───── Collected material
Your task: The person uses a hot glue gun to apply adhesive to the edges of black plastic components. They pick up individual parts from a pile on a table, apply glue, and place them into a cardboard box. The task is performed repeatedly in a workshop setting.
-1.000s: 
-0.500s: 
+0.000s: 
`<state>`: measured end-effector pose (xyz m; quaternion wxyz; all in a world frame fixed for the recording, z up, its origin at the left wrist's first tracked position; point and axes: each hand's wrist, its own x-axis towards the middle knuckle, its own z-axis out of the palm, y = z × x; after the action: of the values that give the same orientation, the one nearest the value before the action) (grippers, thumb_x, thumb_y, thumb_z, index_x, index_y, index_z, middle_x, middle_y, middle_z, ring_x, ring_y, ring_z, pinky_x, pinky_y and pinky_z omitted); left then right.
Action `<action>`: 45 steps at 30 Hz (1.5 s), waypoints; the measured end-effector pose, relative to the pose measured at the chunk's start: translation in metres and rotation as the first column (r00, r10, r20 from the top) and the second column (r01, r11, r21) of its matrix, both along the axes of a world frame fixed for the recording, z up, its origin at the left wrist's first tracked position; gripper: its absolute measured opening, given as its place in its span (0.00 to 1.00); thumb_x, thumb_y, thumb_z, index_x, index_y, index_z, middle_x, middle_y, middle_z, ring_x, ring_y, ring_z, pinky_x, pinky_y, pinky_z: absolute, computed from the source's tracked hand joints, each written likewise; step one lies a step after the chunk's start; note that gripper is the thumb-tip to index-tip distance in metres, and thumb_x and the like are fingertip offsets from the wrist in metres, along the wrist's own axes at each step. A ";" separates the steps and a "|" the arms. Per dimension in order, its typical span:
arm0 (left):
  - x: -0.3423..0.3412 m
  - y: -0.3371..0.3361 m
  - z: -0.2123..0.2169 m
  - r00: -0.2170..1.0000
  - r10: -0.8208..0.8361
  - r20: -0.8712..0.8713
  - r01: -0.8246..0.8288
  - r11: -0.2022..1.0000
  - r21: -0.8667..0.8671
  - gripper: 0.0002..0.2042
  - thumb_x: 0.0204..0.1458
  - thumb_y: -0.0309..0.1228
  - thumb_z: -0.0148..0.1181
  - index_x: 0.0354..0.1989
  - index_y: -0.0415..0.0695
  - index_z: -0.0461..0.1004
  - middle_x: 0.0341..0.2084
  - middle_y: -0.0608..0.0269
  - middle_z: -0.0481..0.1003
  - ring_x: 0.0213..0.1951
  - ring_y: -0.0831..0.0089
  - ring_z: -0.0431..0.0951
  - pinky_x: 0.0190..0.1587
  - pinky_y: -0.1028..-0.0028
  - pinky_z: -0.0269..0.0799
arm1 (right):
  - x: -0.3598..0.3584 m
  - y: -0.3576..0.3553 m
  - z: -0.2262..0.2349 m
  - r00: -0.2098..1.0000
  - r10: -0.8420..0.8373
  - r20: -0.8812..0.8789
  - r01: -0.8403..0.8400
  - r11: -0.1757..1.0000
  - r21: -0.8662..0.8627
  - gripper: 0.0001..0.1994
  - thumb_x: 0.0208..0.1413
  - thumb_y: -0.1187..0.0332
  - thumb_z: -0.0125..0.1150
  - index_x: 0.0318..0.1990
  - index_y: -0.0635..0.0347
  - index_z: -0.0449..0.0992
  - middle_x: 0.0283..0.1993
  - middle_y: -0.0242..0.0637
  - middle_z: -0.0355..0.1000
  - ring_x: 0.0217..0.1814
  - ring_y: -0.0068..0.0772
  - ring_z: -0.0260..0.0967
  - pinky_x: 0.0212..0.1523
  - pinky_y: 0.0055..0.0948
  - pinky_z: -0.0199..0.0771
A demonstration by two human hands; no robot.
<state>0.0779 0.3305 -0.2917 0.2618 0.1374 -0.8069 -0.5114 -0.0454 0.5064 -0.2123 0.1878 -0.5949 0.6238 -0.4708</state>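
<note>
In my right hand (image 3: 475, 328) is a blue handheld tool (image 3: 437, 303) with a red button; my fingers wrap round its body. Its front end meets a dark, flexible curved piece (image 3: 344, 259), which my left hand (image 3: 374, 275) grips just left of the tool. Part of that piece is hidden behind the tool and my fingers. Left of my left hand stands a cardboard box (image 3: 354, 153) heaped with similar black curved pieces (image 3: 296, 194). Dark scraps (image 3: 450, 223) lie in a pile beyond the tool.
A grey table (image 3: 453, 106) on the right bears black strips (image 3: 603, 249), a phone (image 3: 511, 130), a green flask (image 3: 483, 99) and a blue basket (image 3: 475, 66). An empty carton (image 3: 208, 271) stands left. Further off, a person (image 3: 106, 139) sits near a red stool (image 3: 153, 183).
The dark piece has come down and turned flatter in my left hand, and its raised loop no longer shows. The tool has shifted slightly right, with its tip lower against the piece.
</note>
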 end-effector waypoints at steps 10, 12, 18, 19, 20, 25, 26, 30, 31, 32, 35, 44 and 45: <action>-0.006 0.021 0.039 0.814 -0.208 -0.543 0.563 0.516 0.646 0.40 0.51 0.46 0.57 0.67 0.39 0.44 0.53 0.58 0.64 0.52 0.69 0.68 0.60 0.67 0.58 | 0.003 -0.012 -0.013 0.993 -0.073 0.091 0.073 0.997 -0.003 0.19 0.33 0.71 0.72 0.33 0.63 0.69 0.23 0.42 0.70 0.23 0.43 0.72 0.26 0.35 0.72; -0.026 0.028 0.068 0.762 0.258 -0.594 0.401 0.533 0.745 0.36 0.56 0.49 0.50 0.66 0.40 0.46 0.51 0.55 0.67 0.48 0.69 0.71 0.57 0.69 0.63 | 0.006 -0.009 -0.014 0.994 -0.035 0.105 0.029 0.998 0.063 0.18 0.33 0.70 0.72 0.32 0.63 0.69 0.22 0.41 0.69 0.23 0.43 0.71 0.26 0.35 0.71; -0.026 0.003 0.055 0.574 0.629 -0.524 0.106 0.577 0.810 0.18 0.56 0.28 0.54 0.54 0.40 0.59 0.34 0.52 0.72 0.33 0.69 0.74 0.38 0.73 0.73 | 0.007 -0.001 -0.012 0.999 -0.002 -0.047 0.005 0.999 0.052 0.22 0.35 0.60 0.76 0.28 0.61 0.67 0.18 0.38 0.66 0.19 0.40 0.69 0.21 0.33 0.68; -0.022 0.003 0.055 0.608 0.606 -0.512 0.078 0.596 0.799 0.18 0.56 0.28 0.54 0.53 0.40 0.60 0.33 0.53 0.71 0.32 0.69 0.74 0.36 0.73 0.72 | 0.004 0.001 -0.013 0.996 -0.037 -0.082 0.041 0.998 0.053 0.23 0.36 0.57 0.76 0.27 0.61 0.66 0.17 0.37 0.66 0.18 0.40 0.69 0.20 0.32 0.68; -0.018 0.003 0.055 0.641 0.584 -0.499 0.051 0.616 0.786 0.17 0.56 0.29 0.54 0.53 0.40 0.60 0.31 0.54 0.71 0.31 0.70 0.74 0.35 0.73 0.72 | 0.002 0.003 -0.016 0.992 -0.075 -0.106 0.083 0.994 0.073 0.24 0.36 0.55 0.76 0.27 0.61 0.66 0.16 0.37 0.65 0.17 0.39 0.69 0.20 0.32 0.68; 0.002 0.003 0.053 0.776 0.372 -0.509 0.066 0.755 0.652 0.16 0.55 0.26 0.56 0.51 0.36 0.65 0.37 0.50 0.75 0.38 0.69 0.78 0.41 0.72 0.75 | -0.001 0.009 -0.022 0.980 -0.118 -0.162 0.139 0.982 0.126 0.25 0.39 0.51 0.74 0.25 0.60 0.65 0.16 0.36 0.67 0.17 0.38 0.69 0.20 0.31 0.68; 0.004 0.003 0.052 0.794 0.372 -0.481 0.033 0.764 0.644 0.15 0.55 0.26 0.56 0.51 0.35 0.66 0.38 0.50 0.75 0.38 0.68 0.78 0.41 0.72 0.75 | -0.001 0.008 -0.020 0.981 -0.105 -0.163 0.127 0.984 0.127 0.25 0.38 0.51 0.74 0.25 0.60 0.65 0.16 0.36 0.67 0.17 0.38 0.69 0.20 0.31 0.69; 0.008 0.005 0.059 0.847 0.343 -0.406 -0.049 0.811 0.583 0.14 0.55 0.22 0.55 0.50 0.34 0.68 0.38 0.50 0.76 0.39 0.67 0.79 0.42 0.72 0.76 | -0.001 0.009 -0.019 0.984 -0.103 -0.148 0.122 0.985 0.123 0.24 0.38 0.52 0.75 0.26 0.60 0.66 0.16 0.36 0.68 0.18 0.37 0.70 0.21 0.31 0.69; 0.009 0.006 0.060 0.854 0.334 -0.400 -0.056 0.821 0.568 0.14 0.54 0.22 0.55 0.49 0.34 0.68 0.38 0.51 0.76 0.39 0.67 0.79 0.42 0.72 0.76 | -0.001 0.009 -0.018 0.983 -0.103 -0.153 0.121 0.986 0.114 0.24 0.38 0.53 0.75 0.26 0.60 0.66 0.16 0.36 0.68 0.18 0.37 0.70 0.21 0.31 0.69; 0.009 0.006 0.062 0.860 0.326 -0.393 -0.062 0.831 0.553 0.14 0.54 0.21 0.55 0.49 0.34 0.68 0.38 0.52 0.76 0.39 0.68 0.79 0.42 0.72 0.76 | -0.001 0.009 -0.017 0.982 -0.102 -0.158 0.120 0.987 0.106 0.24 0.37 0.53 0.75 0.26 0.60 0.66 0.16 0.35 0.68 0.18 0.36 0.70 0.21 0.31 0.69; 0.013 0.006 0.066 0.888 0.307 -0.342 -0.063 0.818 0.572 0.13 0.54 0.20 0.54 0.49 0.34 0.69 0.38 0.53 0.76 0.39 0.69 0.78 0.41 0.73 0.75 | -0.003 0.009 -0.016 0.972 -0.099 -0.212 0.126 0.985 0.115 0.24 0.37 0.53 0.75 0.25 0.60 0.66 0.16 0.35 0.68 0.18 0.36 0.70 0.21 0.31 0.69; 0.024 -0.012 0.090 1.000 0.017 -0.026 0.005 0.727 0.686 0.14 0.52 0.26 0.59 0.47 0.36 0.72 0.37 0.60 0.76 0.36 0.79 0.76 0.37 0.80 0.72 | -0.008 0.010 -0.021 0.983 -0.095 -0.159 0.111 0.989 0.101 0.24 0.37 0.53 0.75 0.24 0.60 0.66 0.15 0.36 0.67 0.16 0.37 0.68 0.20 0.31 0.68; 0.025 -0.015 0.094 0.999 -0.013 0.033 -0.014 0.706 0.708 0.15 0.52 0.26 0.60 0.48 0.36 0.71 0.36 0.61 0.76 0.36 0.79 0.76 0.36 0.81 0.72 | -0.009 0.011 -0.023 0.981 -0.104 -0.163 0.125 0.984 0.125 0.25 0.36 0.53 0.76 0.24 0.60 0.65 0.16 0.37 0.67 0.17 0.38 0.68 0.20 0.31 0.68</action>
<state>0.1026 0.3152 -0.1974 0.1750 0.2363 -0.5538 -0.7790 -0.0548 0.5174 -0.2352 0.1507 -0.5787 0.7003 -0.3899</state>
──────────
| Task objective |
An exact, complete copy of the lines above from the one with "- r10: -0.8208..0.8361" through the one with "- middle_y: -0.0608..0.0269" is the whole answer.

| Expected answer |
  - r10: -0.8208..0.8361
  - r20: -0.8712..0.8713
  - r01: -0.8246..0.8288
  - r11: -0.2022..1.0000
  - r21: -0.8667..0.8671
  - gripper: 0.0002..0.2042
  - thumb_x: 0.0204..0.1458
  - thumb_y: -0.0309..0.1228
  - thumb_z: -0.0148..0.1181
  - index_x: 0.0354..0.1989
  - index_y: -0.0415..0.0695
  - index_z: -0.0461..0.1004
  - middle_x: 0.0341..0.2084
  - middle_y: -0.0608..0.0269

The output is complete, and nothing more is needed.